Io, prego signorina!!
fuma un sigarettone di quelli che vendono al mercato di Belen, fuma e sbatte il fumo nella mia stanza, me la guardo e dico;
Oh!!!Ma itte lampu ses fachende??
L’ energia!!!
Apro gli occhi..
L’ energia??
Si sto ripulendo dall’ energia che è presente in questa stanza..
Custa no est sappia, entra in bagno, apre l’ armadio e continua a mandare fumo ovunque..
Si c’è molta energia, è importante ripulirla!!!
Bae bae diale e macca,chi no ses attera, ma tottu deo l’ as accatto!!!
Va via e penso, certo che nel mondo ne esistono personaggi strani!!!

Continuo al mio lavoro, questa volta penso che è meglio andare al Puerto de Masuta, dove partono le barche per le varie destinazioni.
Con un Tuk Tuk, per 2,5 soles mi dirigo al porto, ci sono migliaia di tuk tuk che invadono la strada, ambulanti e mercati ovunque, vendita di frutta, carbone, e altre attività , chi fa da mangiare e chi per recuperare un pò di alluminio distrugge radiatori.
Arrivo al porto, sembra che BaghDad in confronto sia un giardino zoologico, veramente un caos generale, camion che caricano e scaricano merce, gli scaricatori di porto preparano le barche che partono nei prossimi giorni, come tutte le zone del porto le facce non sono delle più fini.
Chiedo informazioni alle prime persone che vedo, molti mi guardano come se fossi un marziano, ma deo puru no abbarro a gherrare chin su macchighine issoro..

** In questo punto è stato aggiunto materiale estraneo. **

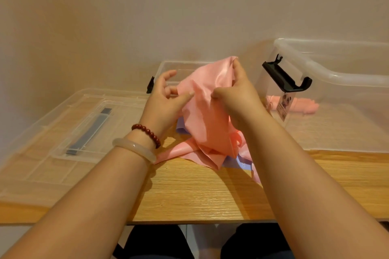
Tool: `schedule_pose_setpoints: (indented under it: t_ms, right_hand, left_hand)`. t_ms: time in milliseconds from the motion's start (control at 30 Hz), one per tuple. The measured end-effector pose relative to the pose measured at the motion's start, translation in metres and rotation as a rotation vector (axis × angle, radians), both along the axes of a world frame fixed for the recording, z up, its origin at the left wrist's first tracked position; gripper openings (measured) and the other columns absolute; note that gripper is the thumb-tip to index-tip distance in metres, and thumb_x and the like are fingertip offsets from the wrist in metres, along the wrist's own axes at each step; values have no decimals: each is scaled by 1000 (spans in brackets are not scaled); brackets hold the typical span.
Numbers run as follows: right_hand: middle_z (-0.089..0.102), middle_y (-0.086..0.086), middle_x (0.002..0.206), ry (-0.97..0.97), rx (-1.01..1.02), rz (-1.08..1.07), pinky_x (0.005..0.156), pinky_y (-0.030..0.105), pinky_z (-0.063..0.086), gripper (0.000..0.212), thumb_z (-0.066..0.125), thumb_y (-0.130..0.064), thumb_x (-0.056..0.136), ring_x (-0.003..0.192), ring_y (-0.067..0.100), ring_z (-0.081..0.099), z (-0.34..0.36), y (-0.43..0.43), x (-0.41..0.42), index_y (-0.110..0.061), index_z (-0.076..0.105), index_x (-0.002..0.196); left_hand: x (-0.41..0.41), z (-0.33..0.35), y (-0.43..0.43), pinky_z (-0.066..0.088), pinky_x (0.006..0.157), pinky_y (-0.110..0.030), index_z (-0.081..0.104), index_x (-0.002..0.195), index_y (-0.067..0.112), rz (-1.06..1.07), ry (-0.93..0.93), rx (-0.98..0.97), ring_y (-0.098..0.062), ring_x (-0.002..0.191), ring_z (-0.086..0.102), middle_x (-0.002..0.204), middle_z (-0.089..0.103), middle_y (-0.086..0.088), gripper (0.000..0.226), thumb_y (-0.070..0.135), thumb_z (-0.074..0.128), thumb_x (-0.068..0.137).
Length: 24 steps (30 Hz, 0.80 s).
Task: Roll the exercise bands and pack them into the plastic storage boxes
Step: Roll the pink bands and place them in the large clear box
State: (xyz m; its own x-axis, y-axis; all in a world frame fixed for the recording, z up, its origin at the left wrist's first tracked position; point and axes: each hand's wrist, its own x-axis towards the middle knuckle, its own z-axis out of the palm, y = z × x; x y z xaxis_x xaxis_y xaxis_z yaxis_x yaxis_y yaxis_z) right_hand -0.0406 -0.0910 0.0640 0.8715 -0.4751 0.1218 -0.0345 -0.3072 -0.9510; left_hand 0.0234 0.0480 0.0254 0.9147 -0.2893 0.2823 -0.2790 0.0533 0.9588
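A pink exercise band (205, 115) hangs crumpled above the wooden table, its lower end trailing on the tabletop. My right hand (237, 94) grips its upper edge with thumb and fingers. My left hand (166, 99) touches the band's left side with its thumb, the fingers spread and relaxed. A purple band (237, 163) lies flat under the pink one. A big clear storage box (336, 73) with a black latch stands at the right, with rolled pink bands (303, 106) inside. A smaller clear box (168, 67) sits behind my hands.
A clear plastic lid (69, 124) with a dark handle lies on the table (200, 195) at the left. The wall stands close behind the boxes. The table's front edge runs just above my knees.
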Motion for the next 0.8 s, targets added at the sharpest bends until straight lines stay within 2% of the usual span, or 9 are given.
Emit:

Salto sulla prima imbarcazione la Eduardo VIII parlo direttamente al capitano, chiedo qual è la soluzioni migliore per andare via da Iquitos.
Questa barca parte per Yurimaguas e da li puoi prendere gli autobus per le varie destinazioni del Perù, sono tre giorni di navigazione, 100 soles, circa 30,00€ compreso colazione, pranzo e cena, viaggio in amaca.
Ok, quando parte??
Questa barca parte, Lunedì alle 17:30 circa.

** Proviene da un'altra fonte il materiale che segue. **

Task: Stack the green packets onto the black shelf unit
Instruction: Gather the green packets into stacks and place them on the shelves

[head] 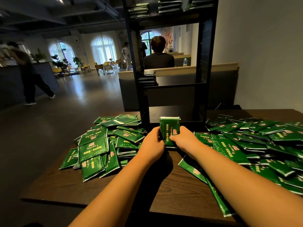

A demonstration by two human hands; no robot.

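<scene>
**Squaring a bundle of packets in front of the shelf**

A small bundle of green packets (169, 128) is held upright between both hands, just in front of the black shelf unit (205, 63). The left hand (153, 141) is curled round its left edge and the right hand (183, 138) round its right edge. Whether its lower end touches the counter (147, 185) cannot be told.

Several stacks (169, 5) are seen on the top shelf, and a single stack (147, 78) sits at the left of the middle shelf. Two large loose heaps lie on the counter, the left heap (101, 145) beside the unit's foot and the right heap (262, 141) spread out to the far edge. The task is judged to be partly done, with most of the packets yet to be stacked.

The counter is of dark wood grain, and the shelf unit stands on its far side. Beyond it an open hall is seen, with arched windows (103, 48) and yellow chairs (85, 68). A seated person (159, 54) and a plastic bottle (185, 61) are visible through the frame, and another person (27, 71) is seen at the left.
</scene>
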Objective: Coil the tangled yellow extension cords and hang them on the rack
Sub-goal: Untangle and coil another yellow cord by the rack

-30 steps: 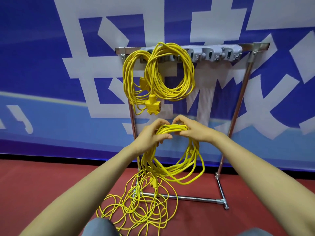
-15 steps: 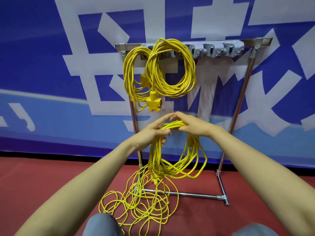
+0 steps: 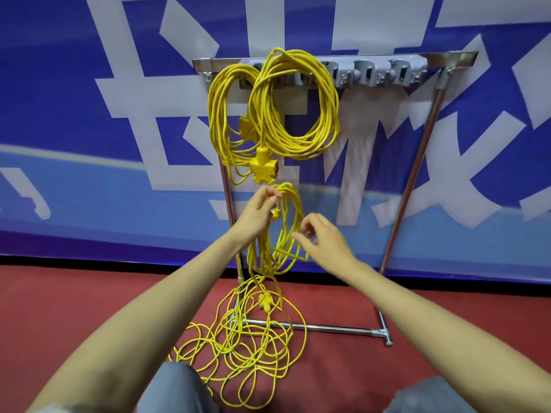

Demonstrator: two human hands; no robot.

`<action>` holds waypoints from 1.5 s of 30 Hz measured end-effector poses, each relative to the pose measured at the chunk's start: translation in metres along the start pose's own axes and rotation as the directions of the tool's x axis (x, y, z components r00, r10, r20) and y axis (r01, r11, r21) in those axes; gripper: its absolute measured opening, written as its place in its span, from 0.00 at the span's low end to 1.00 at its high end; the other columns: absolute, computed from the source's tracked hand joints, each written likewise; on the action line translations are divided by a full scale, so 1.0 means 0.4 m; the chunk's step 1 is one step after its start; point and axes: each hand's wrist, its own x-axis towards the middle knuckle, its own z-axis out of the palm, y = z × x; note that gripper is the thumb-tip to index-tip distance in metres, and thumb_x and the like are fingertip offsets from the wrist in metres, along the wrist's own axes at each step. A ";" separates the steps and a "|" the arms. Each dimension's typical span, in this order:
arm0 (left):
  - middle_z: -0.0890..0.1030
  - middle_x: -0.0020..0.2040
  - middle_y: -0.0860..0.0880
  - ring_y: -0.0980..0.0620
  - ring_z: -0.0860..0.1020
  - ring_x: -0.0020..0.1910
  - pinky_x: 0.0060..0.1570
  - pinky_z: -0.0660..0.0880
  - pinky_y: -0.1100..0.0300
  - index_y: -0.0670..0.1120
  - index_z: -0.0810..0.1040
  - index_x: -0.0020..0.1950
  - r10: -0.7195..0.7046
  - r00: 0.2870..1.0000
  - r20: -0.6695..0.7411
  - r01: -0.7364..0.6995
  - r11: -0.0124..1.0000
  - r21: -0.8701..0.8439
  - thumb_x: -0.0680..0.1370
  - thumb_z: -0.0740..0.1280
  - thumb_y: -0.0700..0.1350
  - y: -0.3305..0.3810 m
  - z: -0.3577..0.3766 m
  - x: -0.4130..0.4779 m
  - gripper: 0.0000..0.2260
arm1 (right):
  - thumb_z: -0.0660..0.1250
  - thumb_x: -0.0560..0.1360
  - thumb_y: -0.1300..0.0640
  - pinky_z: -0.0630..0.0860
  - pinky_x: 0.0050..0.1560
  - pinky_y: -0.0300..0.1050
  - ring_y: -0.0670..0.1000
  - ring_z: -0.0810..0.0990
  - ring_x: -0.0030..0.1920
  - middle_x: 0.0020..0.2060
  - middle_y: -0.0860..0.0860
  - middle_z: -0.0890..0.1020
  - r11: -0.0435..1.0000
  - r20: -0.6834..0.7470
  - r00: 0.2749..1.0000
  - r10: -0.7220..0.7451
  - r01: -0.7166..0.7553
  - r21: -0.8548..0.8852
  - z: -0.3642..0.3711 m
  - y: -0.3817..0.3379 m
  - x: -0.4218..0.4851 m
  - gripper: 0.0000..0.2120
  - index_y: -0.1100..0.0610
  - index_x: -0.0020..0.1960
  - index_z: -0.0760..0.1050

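Observation:
My left hand (image 3: pixel 258 212) grips the top of a partly coiled yellow cord (image 3: pixel 287 228), whose loops hang down in front of the rack. My right hand (image 3: pixel 323 242) hovers just right of those loops with loosely curled fingers and holds nothing. The same cord runs down past a yellow plug (image 3: pixel 264 302) into a tangled pile (image 3: pixel 241 350) on the red floor. Two finished yellow coils (image 3: pixel 295 105) with a yellow multi-outlet head (image 3: pixel 262 169) hang from the left hooks of the metal rack (image 3: pixel 447 59).
Grey hooks (image 3: pixel 384 73) on the rack's right half carry nothing. The rack's base bar (image 3: pixel 334 328) lies on the red floor (image 3: pixel 59 308) in front of a blue and white banner (image 3: pixel 89 144). My knees (image 3: pixel 176 389) show at the bottom edge.
My right hand let go of the coil top and dropped down to the right. The left hand alone now holds the coil, which hangs narrower. The view tilted slightly downward.

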 end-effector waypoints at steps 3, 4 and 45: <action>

Il circa mi fa intendere, che può partire anche il giorno dopo, visto che in Perù se non sono stracolme non partono!!
Lunedì è troppo lontano, faccio un giro, e salto sulla Eduardo II.
Trovo la soluzione giusta, nel giorno giusto.
Ok, credo proprio che partirò, con la Eduardo II.
Non è il massimo, ma spero in tre giorni di essere veramente  a Yurimaguas e poter tornare alla vita normale, viaggiando in Autobus e non dover dipendere dalle imbarcazioni che viaggiano in giorni a volte poco favorevoli!!
Quella di Yurimaguas è una buona opzione, forse un pò più lunga rispetto a quella di attraversare il Rio Napo, dico più lunga perche poi devo comunque proseguire per il nord Perù per arrivare in Ecuador, mentre dal Rio Napo arrivavo direttamente in Ecuador.
Ma!!! A volte non si può ottenere tutto, e questa opzione mi va comunque più che bene, per poter visitare anche la parte nord del Perù che ancora non conosco.

00-DA-IQUITO-A-COCA-ECUADOR piccola

Questa è una delle opzioni per arrivare in Ecuador da Iquitos a Coca in barca, sempre nel Rio Amazonas.
Oppure da Iquitos a Yurimaguas in barca sempre nel Rio Amazonas.